Segundo o MPTO, imóveis do programa têm uma finalidade social clara: garantir moradia digna para famílias de baixa renda. Por isso, os beneficiários assumem compromissos legais como condição para receber a habitação.
Nesse caso, a beneficiária assinou um termo no qual se comprometeu a não vender o imóvel durante dez anos. Além disso, ela deveria utilizar a casa exclusivamente para moradia própria e de sua família.
No entanto, a beneficiária vendeu o imóvel quatro anos após a assinatura do termo, pelo valor de R$ 23 mil.
Justiça aponta desvio da política habitacional
Na sentença, o juiz destacou que a venda contrariou diretamente a finalidade do programa habitacional.
Conforme registra a decisão, a negociação transformou um benefício estatal, criado para garantir o direito social à moradia, em vantagem patrimonial particular.
Compradora deverá deixar o imóvel
A decisão também estabelece que a compradora desocupe voluntariamente o imóvel no prazo de 30 dias. Caso ela não cumpra a determinação, a Justiça poderá autorizar ação de reintegração de posse.

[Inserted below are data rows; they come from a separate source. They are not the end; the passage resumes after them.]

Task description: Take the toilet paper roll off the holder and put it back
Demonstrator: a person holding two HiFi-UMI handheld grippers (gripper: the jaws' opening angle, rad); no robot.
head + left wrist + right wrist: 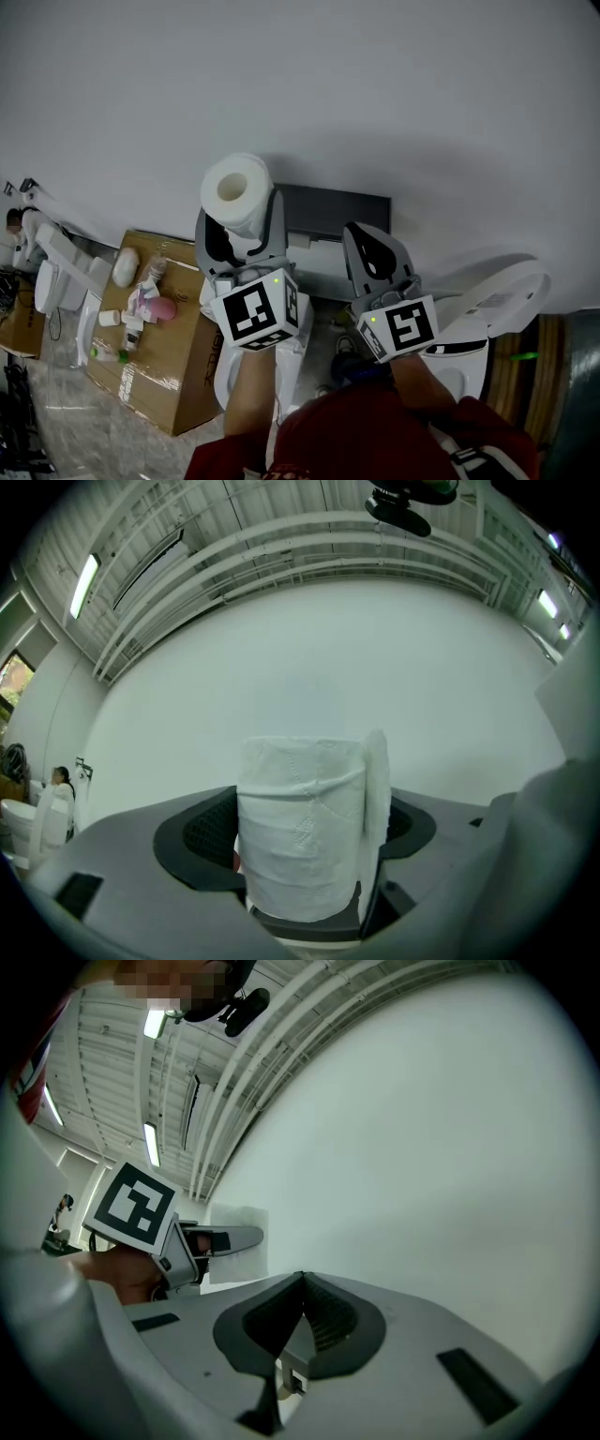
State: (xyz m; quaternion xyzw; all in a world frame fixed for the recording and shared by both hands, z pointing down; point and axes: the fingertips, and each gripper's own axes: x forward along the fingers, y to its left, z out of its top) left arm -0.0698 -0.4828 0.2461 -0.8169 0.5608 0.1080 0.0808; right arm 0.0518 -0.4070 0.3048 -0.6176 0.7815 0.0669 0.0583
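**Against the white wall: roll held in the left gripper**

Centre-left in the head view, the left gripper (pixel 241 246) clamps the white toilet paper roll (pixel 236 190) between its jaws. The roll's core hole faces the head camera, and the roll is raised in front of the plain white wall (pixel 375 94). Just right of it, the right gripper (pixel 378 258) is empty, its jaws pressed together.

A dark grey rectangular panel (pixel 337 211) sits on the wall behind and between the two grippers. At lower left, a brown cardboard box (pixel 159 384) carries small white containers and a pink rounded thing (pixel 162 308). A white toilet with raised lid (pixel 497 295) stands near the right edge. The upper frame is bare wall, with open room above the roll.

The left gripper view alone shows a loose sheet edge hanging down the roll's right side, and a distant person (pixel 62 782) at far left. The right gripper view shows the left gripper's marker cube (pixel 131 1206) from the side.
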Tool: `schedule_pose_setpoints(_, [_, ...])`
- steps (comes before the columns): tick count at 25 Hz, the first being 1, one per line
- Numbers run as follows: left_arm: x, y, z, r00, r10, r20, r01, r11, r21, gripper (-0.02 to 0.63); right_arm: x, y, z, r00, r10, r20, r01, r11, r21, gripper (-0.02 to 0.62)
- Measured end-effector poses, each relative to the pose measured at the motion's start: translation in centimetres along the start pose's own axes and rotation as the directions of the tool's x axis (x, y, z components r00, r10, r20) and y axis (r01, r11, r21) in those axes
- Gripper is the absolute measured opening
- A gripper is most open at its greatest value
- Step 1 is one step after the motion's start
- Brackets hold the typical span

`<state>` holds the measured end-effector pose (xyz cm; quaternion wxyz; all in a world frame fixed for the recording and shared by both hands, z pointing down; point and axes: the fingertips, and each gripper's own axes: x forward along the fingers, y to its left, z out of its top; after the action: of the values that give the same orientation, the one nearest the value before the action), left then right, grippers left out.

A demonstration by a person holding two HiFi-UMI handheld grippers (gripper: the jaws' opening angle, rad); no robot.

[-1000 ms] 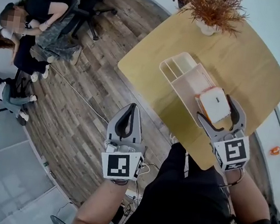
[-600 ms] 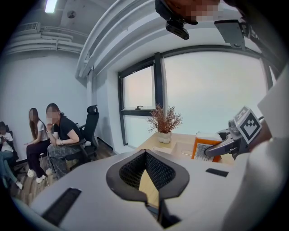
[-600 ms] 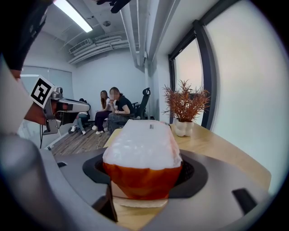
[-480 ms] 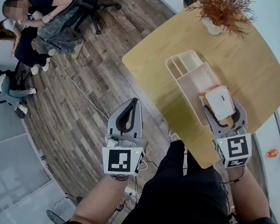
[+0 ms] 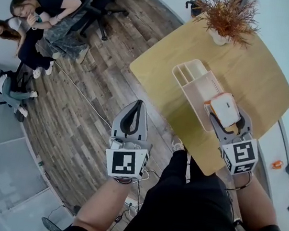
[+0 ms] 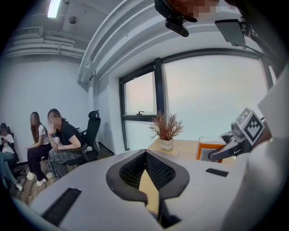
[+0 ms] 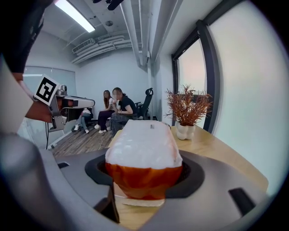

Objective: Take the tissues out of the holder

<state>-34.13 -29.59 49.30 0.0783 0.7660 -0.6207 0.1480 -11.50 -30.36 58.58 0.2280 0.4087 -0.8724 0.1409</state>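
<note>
An orange and white tissue pack [image 5: 223, 108] stands in the near end of the cream slotted holder [image 5: 194, 79] on the wooden table [image 5: 260, 75]. My right gripper [image 5: 225, 113] has a jaw on each side of the pack, and the jaws are closing with their pads pressed into its crumpled orange sides. The right gripper view shows the pack [image 7: 143, 153] filling the gap of the right gripper [image 7: 144, 172]. My left gripper [image 5: 136, 106] hangs over the floor, left of the table, shut and holding nothing. In the left gripper view, the left gripper [image 6: 145, 155] points toward the table and the pack [image 6: 208, 148].
A white vase with a dried rust-coloured plant [image 5: 226, 15] stands at the table's far edge. Several people [image 5: 36, 13] sit on office chairs on the plank floor [image 5: 101, 80] at the far left. The holder's far slots look empty.
The right gripper's jaws have drawn in from wide apart onto the sides of the tissue pack. The left gripper has stayed about where it was.
</note>
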Motion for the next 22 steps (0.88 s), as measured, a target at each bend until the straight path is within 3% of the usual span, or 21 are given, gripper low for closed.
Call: schedule_pose_setpoints(22, [-4.7, 0.6, 8.0, 0.988, 0.064, 0.144, -0.069, 0.997, 0.033, 0.005, -5.4, 0.6, 7.9, 0.995, 0.041, 0.096, -0.036, 0.998, -0.048, 0.287])
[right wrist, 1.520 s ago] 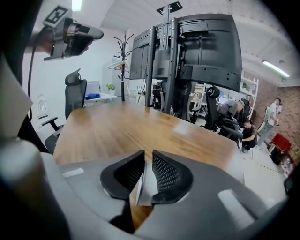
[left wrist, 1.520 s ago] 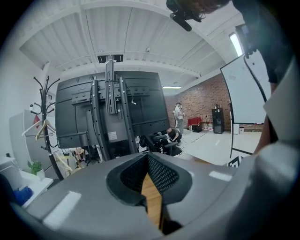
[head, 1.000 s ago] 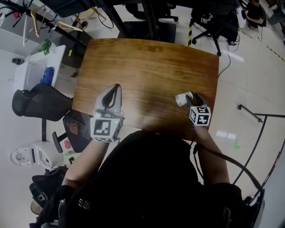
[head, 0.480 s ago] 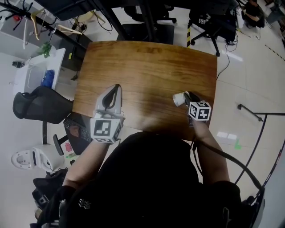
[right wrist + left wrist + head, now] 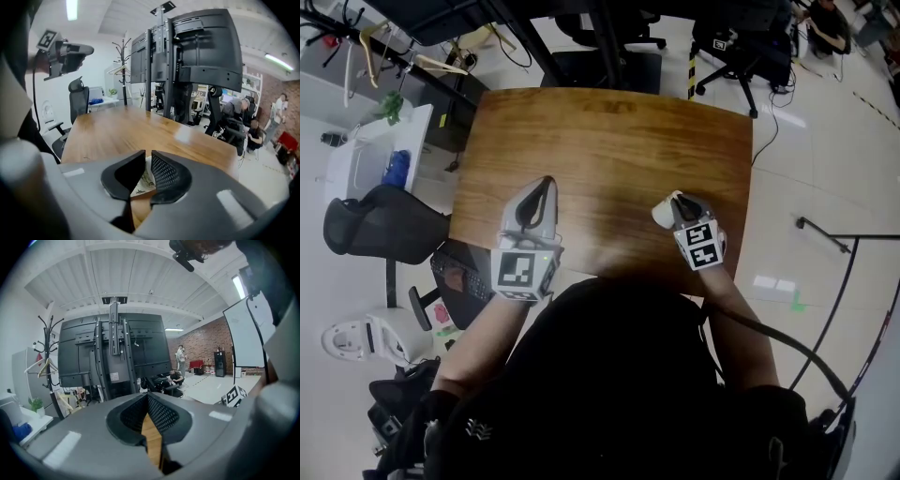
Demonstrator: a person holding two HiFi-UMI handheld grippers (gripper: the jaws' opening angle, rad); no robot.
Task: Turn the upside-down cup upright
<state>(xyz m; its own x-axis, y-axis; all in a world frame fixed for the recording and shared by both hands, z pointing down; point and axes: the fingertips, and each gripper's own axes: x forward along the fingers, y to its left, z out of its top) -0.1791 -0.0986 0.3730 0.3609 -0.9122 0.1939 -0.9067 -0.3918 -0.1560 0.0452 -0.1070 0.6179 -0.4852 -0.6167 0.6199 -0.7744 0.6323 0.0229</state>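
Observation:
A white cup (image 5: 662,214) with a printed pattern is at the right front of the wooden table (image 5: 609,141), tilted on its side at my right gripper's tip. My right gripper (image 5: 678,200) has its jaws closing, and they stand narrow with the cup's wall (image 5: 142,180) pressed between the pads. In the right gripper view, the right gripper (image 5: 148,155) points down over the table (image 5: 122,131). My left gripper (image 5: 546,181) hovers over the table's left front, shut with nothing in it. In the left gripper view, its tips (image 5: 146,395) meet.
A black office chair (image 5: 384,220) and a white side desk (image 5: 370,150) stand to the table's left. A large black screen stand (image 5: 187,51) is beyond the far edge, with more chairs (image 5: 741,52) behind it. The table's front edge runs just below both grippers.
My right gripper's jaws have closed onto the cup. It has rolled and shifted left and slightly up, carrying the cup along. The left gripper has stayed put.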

Além disso, o magistrado esclareceu que a compradora não poderá cobrar o valor pago do município. Portanto, se desejar recuperar o dinheiro, ela deverá buscar a restituição diretamente com a beneficiária original que realizou a venda.
No processo, atuou o promotor de Justiça André Felipe Santos Coelho, responsável pela Promotoria de Justiça de Alvorada.